PyPI Python PyPI Downloads CI License Open In Colab

日本語版はこちら

Factored Level And Interleaved Ridge: a single-equation time series forecasting method.

Zero hyperparameters. One SVD. CPU only.

  • #1 on Chronos Benchmark II (25 zero-shot datasets). Agg. Rel. MASE 0.678, Rel. WQL 0.716 — beats AutoARIMA (0.742) by 3.5%
  • Matches PatchTST on GIFT-Eval (97 configs, 23 datasets). relMASE 0.838 (beats PatchTST 0.849), relCRPS 0.587 (ties PatchTST)
  • ~1000 lines of pure NumPy/SciPy. No deep learning, no foundation models, no GPU.

Table of Contents

Pipeline

FLAIR reshapes a time series by its primary period, then separates what happens (level) from how it happens (shape):

y(phase, period) = Level(period) × Shape(phase)

FLAIR Pipeline

Shape is structural (not learned), so it does not overfit. Level is a smooth, compressed series (one value per period instead of P values) forecast by Ridge regression. Two compressions happen simultaneously: summing P phases into one Level value reduces noise by ~√P, and forecasting Level requires only ⌈H/P⌉ recursive steps instead of H.

Quick Start

import numpy as np
from flaircast import forecast, FLAIR

y = np.random.rand(500) * 100  # your time series

# ── Functional API ───────────────────────────
samples = forecast(y, horizon=24, freq='H')
point   = samples.mean(axis=0)           # (24,)
lo, hi  = np.percentile(samples, [10, 90], axis=0)

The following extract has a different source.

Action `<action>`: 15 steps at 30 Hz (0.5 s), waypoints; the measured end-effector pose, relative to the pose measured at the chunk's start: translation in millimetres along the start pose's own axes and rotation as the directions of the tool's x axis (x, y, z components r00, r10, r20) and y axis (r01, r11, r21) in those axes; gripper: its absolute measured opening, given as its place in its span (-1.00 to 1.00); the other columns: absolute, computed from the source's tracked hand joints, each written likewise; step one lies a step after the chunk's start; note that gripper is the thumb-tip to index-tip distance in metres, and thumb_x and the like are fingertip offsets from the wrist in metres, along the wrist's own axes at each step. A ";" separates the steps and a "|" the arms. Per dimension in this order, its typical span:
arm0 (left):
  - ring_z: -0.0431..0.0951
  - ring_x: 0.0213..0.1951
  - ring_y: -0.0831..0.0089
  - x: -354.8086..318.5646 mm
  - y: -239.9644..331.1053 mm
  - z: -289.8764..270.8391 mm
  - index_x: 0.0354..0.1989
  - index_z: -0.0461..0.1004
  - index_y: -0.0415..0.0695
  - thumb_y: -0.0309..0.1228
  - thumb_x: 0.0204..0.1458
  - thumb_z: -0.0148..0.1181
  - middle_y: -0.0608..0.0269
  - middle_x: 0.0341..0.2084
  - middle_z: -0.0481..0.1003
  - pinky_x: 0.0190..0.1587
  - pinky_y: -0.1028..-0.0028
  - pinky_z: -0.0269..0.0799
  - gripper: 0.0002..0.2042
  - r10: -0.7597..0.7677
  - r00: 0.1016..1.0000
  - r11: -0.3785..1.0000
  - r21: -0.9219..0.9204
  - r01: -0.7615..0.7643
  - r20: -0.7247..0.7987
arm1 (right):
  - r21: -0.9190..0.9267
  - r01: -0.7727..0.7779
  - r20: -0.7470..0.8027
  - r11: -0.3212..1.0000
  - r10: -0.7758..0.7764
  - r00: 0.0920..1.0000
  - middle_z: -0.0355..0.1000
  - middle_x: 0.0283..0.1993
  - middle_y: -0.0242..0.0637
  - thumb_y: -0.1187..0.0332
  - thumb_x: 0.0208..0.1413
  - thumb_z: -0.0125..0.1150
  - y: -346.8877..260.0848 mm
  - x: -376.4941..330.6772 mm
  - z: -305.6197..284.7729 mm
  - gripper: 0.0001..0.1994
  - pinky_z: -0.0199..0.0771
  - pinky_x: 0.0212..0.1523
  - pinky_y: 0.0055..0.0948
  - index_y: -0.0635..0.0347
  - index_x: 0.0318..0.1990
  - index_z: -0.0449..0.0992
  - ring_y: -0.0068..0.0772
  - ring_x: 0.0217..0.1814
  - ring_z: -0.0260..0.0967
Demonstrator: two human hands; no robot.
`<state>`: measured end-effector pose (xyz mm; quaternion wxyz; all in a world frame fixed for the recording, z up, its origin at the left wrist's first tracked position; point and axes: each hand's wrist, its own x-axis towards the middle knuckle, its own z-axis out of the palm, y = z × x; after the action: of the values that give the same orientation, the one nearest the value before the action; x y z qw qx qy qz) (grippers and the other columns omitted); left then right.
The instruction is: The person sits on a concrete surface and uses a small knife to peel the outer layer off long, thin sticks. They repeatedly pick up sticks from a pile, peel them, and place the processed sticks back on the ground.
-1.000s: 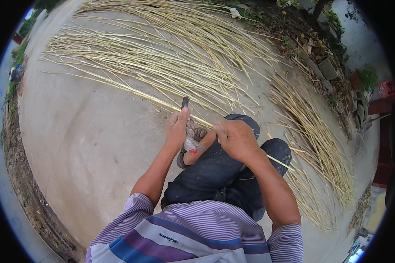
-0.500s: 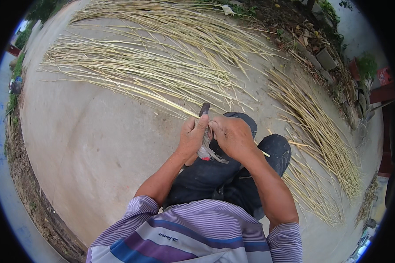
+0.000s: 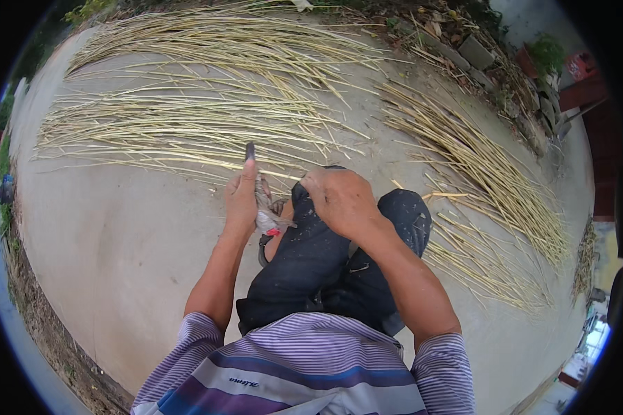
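My left hand [image 3: 240, 200] is closed round a tool with a dark, narrow tip [image 3: 250, 151] that sticks up past the thumb. A grey-white wrapping [image 3: 266, 211] with a red patch hangs at the tool's lower part, beside the fingers. My right hand [image 3: 340, 199], above my knee, is closed on the end of a pale yellow-green stalk [image 3: 280, 175]. This stalk runs leftward to the tool in my left hand. Whether it passes through the tool or only against it I cannot tell. My right fingertips are partly hidden.
Long cut stalks lie in heaps on the concrete ahead [image 3: 180, 117], farther back [image 3: 221, 41] and at the right [image 3: 471, 159]. A thinner spread [image 3: 488, 259] lies beside my right knee [image 3: 405, 214]. Concrete blocks [image 3: 476, 52] and dry litter line the far right edge.
My hands were close together at the tool; now they are apart, with a length of stalk stretched between them. The whole view has also shifted a little.
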<state>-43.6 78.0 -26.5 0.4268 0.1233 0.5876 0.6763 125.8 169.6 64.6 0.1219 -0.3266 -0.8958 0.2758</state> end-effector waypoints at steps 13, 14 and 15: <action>0.11 -0.84 0.55 -5.4 41.1 29.2 -0.35 0.30 -0.16 -0.18 0.29 -0.07 0.33 -0.75 0.23 -0.81 0.63 0.01 -0.71 0.050 0.879 0.942 -0.315 0.116 0.474 | 0.354 -0.049 -0.055 0.934 0.073 0.996 0.47 -0.53 0.04 0.39 -0.09 0.10 39.3 43.2 20.3 -0.83 0.50 -0.31 -0.11 0.29 -0.57 0.55 0.10 -0.38 0.49; 0.12 -0.85 0.54 -2.6 45.0 27.4 -0.36 0.28 -0.16 -0.20 0.29 -0.07 0.33 -0.75 0.24 -0.82 0.63 0.04 -0.72 0.081 0.816 0.909 -0.379 0.175 0.572 | 0.418 -0.063 -0.042 0.906 0.089 0.995 0.48 -0.53 0.03 0.40 -0.08 0.08 41.8 48.0 20.4 -0.82 0.51 -0.32 -0.13 0.29 -0.57 0.55 0.07 -0.41 0.50; 0.12 -0.85 0.54 1.7 48.6 25.6 -0.37 0.27 -0.16 -0.23 0.28 -0.07 0.32 -0.75 0.24 -0.83 0.63 0.07 -0.73 0.122 0.743 0.869 -0.433 0.241 0.658 | 0.479 -0.078 -0.028 0.874 0.104 0.994 0.49 -0.54 0.01 0.41 -0.07 0.06 45.9 50.6 18.9 -0.81 0.51 -0.34 -0.15 0.30 -0.58 0.55 0.04 -0.44 0.50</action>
<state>-48.5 99.6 23.8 0.6470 0.2242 0.2076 0.6986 103.8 223.9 24.8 0.2091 -0.3354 -0.7804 0.4845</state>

# ── Class API (handy in loops) ───────────────
model   = FLAIR(freq='H')
samples = model.predict(y, horizon=24)

# ── With exogenous variables (weather, prices, holidays, ...) ─
X_hist   = np.column_stack([temperature, humidity, is_holiday])  # (n, 3)
X_future = np.column_stack([temp_fcst,   hum_fcst,   hol_fcst])  # (24, 3)
samples  = forecast(y, horizon=24, freq='H',
                    X_hist=X_hist, X_future=X_future)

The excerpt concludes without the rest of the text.